Guilherme Caetano / Agência USP de Notícias
Não há necessidade em se criminalizar propaganda eleitoral mentirosa. O artigo 323 do Código Eleitoral brasileiro, que pune essa prática, é um dos únicos no mundo todo, e pode prejudicar mais do que beneficiar o eleitorado. A conclusão é de uma pesquisa do advogado Fernando Gaspar Neisser, da Faculdade de Direito (FD) da USP. O estudo de mestrado questiona a legitimidade da punição a campanhas políticas falsas, analisando o papel das eleições e da Justiça Eleitoral na democracia.
Para Neisser, nem mesmo a Justiça Eleitoral se sente segura para punir candidatos pelo crime de divulgação de fatos inverídicos na propaganda eleitoral. “Se aproximadamente sessenta anos de lei que criminaliza a mentira na propaganda eleitoral não foram suficientes para reduzir este expediente, talvez fosse o momento de desenvolver outras abordagens”, analisa.

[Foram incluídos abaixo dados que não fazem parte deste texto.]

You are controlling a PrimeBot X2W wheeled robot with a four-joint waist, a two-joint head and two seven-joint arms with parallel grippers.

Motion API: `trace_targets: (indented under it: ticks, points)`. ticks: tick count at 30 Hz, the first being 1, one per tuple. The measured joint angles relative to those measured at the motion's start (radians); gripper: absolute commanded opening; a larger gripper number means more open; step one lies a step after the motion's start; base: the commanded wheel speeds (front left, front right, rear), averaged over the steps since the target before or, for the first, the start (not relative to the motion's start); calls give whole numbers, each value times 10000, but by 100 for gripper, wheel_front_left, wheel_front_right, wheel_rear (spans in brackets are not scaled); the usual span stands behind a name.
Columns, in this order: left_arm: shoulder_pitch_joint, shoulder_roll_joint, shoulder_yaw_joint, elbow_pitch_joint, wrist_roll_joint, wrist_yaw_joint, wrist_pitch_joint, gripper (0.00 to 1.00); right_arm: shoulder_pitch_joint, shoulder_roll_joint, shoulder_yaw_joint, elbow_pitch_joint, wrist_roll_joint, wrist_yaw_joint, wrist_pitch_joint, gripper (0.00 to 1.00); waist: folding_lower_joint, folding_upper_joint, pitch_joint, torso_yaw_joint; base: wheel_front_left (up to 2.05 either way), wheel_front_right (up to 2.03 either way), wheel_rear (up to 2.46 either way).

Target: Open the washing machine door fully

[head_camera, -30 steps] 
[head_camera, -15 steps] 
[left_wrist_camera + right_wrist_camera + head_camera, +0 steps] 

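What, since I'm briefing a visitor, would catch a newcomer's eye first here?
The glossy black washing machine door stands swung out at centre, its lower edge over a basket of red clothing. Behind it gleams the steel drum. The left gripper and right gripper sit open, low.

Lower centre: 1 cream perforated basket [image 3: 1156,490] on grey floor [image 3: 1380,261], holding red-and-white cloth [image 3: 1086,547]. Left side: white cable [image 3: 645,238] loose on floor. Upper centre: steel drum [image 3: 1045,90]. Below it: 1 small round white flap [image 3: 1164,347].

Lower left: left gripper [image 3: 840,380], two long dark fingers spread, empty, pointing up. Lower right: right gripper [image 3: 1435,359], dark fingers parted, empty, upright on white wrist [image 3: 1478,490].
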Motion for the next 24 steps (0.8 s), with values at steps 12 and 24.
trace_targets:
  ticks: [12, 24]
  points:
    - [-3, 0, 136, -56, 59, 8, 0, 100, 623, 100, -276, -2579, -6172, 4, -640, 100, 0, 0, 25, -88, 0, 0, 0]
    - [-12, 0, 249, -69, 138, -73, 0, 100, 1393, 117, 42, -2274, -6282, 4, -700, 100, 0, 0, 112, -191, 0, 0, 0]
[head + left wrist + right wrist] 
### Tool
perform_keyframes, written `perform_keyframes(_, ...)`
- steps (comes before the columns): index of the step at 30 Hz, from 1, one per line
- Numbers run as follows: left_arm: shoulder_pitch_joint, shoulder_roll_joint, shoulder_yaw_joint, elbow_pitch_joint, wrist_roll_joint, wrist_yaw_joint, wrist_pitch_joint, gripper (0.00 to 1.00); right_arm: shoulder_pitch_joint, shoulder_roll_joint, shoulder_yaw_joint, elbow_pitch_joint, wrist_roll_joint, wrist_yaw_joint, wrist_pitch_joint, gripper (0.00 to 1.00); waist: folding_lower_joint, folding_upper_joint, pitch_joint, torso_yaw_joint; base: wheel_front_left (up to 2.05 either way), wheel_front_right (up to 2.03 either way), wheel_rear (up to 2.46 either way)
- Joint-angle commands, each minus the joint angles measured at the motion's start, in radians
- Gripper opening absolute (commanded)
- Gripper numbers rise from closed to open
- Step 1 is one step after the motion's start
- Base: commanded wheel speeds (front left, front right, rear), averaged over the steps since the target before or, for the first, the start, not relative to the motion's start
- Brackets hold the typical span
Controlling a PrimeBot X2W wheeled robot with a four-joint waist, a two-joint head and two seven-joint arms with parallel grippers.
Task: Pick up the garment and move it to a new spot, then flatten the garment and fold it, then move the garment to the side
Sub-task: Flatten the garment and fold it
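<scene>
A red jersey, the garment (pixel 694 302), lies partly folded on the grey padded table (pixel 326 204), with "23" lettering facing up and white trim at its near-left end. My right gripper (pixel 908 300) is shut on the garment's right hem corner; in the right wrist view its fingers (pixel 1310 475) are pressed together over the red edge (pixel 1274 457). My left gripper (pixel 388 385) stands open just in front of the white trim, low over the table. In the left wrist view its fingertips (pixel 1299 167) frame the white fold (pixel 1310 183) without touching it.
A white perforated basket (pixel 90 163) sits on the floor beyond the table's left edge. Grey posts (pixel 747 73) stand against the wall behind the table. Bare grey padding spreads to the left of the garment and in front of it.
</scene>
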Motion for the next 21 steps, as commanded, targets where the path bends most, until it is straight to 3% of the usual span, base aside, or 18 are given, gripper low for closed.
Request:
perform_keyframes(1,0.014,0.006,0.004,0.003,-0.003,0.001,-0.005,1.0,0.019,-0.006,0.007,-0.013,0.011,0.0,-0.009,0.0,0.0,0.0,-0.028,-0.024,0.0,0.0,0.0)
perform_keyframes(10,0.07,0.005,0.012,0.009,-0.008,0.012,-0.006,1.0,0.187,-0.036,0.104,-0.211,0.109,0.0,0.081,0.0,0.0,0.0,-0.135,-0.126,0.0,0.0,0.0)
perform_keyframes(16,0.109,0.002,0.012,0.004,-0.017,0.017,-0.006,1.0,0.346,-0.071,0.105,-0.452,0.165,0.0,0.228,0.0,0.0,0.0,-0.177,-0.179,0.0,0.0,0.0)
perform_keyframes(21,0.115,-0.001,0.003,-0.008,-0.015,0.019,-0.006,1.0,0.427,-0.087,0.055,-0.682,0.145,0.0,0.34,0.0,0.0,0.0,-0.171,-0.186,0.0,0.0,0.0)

O Direito Penal deve, então, ser aplicado com extrema parcimônia. É preciso assegurar que o conteúdo divulgado diz respeito a fatos, e não opiniões ou exageros publicitários. Do mesmo modo, não existe como punir promessas que no futuro são descumpridas, visto que a mentira há ainda de ser retrospectiva, ou seja, relativa a fatos passados.
Há ainda duas questões essenciais refletidas no estudo: a autocensura e o esfriamento do debate público. A primeira ocorre porque, existindo regulação e punição sobre o conteúdo daquilo que é comunicado, as pessoas se inibem de emitir alguma opinião, com medo de ser configurado o crime. E sobre a segunda questão, o advogado analisa que toda vez que há controle judicial de informação, tem-se um esfriamento do debate público, termo usado nos Estados Unidos como chilling effect. Menos assuntos são levados a público, resultando em menos informação ao eleitor.
Levantamento
Para a dissertação, foi necessária uma investigação sobre os estudos que tratam da influência da propaganda eleitoral na formação do voto do eleitor. Há três conceitos importantes para compreender o estudo de Neisser. São os efeitos: bandwagon, underdog e backslash.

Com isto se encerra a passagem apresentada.